**THE TASK:**
Your answer must match the data word for word.
Segment Open
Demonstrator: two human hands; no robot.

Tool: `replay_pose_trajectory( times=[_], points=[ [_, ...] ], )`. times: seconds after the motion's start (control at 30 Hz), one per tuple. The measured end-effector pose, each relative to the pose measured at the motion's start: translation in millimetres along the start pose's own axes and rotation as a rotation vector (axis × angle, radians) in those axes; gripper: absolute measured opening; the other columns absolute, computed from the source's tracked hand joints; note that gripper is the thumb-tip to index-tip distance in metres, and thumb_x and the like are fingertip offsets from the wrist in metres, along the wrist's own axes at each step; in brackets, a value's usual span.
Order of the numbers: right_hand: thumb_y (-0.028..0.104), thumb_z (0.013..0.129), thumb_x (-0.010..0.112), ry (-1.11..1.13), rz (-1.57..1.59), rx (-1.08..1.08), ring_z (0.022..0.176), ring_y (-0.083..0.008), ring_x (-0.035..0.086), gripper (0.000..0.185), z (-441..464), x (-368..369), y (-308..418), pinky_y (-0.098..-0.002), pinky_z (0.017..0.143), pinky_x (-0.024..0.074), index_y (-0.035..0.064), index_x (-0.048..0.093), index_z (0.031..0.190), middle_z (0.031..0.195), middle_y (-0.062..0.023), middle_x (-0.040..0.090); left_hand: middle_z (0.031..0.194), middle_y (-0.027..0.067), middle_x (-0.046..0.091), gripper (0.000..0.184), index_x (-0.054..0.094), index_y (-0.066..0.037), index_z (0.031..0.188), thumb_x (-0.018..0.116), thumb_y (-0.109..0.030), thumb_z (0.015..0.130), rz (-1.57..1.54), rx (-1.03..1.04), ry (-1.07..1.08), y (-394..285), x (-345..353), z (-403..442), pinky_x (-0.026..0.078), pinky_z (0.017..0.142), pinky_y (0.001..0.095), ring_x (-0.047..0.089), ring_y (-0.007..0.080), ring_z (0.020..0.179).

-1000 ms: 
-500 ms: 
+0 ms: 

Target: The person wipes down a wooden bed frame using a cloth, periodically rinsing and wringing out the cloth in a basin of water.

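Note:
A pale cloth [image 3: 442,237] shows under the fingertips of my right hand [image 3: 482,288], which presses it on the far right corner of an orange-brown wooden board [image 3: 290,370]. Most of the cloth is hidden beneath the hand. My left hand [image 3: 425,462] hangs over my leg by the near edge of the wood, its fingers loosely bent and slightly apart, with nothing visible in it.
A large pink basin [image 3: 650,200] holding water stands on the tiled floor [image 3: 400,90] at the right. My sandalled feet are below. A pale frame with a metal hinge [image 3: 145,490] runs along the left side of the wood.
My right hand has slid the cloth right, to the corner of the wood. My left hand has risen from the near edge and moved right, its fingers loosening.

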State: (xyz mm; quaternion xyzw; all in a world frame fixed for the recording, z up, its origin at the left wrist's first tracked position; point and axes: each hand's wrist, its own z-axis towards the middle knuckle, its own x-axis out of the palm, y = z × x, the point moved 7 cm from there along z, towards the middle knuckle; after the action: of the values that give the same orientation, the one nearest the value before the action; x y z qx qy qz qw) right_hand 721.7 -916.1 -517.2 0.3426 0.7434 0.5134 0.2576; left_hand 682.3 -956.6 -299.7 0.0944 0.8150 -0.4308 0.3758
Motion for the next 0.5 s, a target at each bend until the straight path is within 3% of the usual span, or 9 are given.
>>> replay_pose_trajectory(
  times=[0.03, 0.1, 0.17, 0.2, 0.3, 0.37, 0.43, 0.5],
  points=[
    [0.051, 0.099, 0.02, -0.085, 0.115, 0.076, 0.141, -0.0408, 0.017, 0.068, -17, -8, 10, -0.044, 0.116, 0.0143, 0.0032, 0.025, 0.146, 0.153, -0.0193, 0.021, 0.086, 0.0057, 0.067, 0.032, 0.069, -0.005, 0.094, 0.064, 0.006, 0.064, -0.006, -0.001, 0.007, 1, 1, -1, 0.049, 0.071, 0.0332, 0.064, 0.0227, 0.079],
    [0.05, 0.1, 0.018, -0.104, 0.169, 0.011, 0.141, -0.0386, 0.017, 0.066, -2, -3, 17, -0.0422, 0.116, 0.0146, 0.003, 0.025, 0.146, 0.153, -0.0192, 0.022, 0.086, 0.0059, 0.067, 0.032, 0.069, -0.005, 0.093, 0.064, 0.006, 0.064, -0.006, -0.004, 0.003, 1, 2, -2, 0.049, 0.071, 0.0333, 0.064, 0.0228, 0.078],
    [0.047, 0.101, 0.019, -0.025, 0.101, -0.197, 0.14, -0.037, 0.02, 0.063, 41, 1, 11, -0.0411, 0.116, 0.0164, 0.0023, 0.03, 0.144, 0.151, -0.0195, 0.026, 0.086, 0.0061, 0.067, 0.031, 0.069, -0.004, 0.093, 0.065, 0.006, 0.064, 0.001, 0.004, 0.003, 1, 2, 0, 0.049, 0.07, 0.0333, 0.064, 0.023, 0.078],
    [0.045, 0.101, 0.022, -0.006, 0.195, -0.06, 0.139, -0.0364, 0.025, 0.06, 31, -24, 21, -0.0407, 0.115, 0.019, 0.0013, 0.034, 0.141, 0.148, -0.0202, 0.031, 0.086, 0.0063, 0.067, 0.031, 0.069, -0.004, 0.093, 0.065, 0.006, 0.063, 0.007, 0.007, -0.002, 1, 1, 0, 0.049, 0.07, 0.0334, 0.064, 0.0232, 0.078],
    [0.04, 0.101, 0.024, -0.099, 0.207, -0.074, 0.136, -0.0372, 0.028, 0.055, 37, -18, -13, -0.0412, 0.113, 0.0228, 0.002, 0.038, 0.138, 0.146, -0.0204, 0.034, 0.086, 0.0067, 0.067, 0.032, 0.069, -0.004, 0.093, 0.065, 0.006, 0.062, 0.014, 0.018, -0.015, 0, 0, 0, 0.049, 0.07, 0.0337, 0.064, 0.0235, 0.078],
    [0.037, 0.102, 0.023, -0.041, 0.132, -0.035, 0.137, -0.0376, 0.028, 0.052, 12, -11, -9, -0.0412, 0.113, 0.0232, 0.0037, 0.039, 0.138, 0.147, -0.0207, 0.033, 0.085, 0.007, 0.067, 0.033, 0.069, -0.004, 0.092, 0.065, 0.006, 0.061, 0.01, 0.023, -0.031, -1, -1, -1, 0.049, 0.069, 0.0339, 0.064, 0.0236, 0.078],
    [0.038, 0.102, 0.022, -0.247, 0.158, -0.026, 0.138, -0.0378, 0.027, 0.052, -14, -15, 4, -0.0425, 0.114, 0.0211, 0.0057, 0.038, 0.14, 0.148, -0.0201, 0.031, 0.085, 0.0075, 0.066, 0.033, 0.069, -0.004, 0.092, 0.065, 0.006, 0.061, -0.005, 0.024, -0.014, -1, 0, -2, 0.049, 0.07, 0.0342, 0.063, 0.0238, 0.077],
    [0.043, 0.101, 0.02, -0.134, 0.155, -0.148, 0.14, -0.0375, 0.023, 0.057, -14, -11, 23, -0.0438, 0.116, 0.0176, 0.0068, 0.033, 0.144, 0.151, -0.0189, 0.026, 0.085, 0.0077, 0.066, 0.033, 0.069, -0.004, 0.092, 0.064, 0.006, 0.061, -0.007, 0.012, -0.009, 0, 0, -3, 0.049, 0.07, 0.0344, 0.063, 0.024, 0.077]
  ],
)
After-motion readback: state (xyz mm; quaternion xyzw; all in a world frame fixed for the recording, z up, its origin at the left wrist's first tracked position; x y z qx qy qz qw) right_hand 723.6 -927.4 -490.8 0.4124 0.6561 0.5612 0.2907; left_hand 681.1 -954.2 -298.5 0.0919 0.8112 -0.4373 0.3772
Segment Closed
**RESULT:**
Demonstrator: two human hands; no robot.

Tool: `replay_pose_trajectory( times=[_], points=[ [_, ...] ], )`. times: seconds after the motion's start (control at 30 Hz), one per tuple. The measured end-effector pose, each relative to the pose measured at the motion's start: translation in millimetres along the start pose's own axes and rotation as a rotation vector (axis × angle, radians) in those axes; gripper: absolute measured opening; the other columns absolute, computed from the source's tracked hand joints; note that gripper is the thumb-tip to index-tip distance in metres, and thumb_x and the like are fingertip offsets from the wrist in metres, along the wrist's own axes at each step; in brackets, a value's usual span.
Order of the numbers: right_hand: thumb_y (-0.028..0.104), thumb_z (0.013..0.129), thumb_x (-0.010..0.112), ry (-1.11..1.13), rz (-1.57..1.59), rx (-1.08..1.08), ring_z (0.022..0.176), ring_y (-0.083..0.008), ring_x (-0.035..0.086), gripper (0.000..0.185), z (-441..464), x (-368..369), y (-308..418), pinky_y (-0.098..-0.002), pinky_z (0.017..0.143), pinky_x (-0.024..0.074), index_y (-0.035..0.064), index_x (-0.048..0.093), index_z (0.031..0.190), middle_z (0.031..0.195), middle_y (-0.062..0.023), middle_x (-0.040..0.090); left_hand: middle_z (0.031..0.194), middle_y (-0.027..0.067), middle_x (-0.046..0.091), gripper (0.000..0.184), index_x (-0.054..0.094), index_y (-0.066..0.037), index_z (0.031..0.188), thumb_x (-0.018..0.116), thumb_y (-0.109..0.030), thumb_z (0.015..0.130), rz (-1.57..1.54), rx (-1.03..1.04), ry (-1.07..1.08), y (-394..285), x (-345..353), z (-403..442), pinky_x (-0.026..0.078), pinky_z (0.017..0.142), pinky_y (0.001..0.095), ring_x (-0.047..0.089), ring_y (-0.007..0.080), ring_z (0.020..0.179).

-1000 ms: 
-500 ms: 
+0 ms: 

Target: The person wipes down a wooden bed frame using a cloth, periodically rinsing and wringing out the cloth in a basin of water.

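Note:
A pale cloth [image 3: 442,237] shows under the fingertips of my right hand [image 3: 482,288], which presses it on the far right corner of an orange-brown wooden board [image 3: 290,370]. Most of the cloth is hidden beneath the hand. My left hand [image 3: 425,462] hangs over my leg by the near edge of the wood, its fingers loosely bent and slightly apart, with nothing visible in it.
A large pink basin [image 3: 650,200] holding water stands on the tiled floor [image 3: 400,90] at the right. My sandalled feet are below. A pale frame with a metal hinge [image 3: 145,490] runs along the left side of the wood.
My right hand has slid the cloth right, to the corner of the wood. My left hand has risen from the near edge and moved right, its fingers loosening.
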
State: (xyz mm; quaternion xyzw; all in a world frame fixed for the recording, z up, its origin at the left wrist's first tracked position; point and axes: each hand's wrist, its own z-axis towards the middle knuckle, its own x-axis out of the palm, y = z × x, the point moved 7 cm from there along z, towards the middle knuckle; after the action: of the values that give the same orientation, the one nearest the value before the action; x y z qx qy qz qw) right_hand 721.7 -916.1 -517.2 0.3426 0.7434 0.5134 0.2576; left_hand 682.3 -956.6 -299.7 0.0944 0.8150 -0.4308 0.3758
Motion for the next 0.5 s, a target at each bend until the straight path is within 3% of the usual span, or 9 are given.
>>> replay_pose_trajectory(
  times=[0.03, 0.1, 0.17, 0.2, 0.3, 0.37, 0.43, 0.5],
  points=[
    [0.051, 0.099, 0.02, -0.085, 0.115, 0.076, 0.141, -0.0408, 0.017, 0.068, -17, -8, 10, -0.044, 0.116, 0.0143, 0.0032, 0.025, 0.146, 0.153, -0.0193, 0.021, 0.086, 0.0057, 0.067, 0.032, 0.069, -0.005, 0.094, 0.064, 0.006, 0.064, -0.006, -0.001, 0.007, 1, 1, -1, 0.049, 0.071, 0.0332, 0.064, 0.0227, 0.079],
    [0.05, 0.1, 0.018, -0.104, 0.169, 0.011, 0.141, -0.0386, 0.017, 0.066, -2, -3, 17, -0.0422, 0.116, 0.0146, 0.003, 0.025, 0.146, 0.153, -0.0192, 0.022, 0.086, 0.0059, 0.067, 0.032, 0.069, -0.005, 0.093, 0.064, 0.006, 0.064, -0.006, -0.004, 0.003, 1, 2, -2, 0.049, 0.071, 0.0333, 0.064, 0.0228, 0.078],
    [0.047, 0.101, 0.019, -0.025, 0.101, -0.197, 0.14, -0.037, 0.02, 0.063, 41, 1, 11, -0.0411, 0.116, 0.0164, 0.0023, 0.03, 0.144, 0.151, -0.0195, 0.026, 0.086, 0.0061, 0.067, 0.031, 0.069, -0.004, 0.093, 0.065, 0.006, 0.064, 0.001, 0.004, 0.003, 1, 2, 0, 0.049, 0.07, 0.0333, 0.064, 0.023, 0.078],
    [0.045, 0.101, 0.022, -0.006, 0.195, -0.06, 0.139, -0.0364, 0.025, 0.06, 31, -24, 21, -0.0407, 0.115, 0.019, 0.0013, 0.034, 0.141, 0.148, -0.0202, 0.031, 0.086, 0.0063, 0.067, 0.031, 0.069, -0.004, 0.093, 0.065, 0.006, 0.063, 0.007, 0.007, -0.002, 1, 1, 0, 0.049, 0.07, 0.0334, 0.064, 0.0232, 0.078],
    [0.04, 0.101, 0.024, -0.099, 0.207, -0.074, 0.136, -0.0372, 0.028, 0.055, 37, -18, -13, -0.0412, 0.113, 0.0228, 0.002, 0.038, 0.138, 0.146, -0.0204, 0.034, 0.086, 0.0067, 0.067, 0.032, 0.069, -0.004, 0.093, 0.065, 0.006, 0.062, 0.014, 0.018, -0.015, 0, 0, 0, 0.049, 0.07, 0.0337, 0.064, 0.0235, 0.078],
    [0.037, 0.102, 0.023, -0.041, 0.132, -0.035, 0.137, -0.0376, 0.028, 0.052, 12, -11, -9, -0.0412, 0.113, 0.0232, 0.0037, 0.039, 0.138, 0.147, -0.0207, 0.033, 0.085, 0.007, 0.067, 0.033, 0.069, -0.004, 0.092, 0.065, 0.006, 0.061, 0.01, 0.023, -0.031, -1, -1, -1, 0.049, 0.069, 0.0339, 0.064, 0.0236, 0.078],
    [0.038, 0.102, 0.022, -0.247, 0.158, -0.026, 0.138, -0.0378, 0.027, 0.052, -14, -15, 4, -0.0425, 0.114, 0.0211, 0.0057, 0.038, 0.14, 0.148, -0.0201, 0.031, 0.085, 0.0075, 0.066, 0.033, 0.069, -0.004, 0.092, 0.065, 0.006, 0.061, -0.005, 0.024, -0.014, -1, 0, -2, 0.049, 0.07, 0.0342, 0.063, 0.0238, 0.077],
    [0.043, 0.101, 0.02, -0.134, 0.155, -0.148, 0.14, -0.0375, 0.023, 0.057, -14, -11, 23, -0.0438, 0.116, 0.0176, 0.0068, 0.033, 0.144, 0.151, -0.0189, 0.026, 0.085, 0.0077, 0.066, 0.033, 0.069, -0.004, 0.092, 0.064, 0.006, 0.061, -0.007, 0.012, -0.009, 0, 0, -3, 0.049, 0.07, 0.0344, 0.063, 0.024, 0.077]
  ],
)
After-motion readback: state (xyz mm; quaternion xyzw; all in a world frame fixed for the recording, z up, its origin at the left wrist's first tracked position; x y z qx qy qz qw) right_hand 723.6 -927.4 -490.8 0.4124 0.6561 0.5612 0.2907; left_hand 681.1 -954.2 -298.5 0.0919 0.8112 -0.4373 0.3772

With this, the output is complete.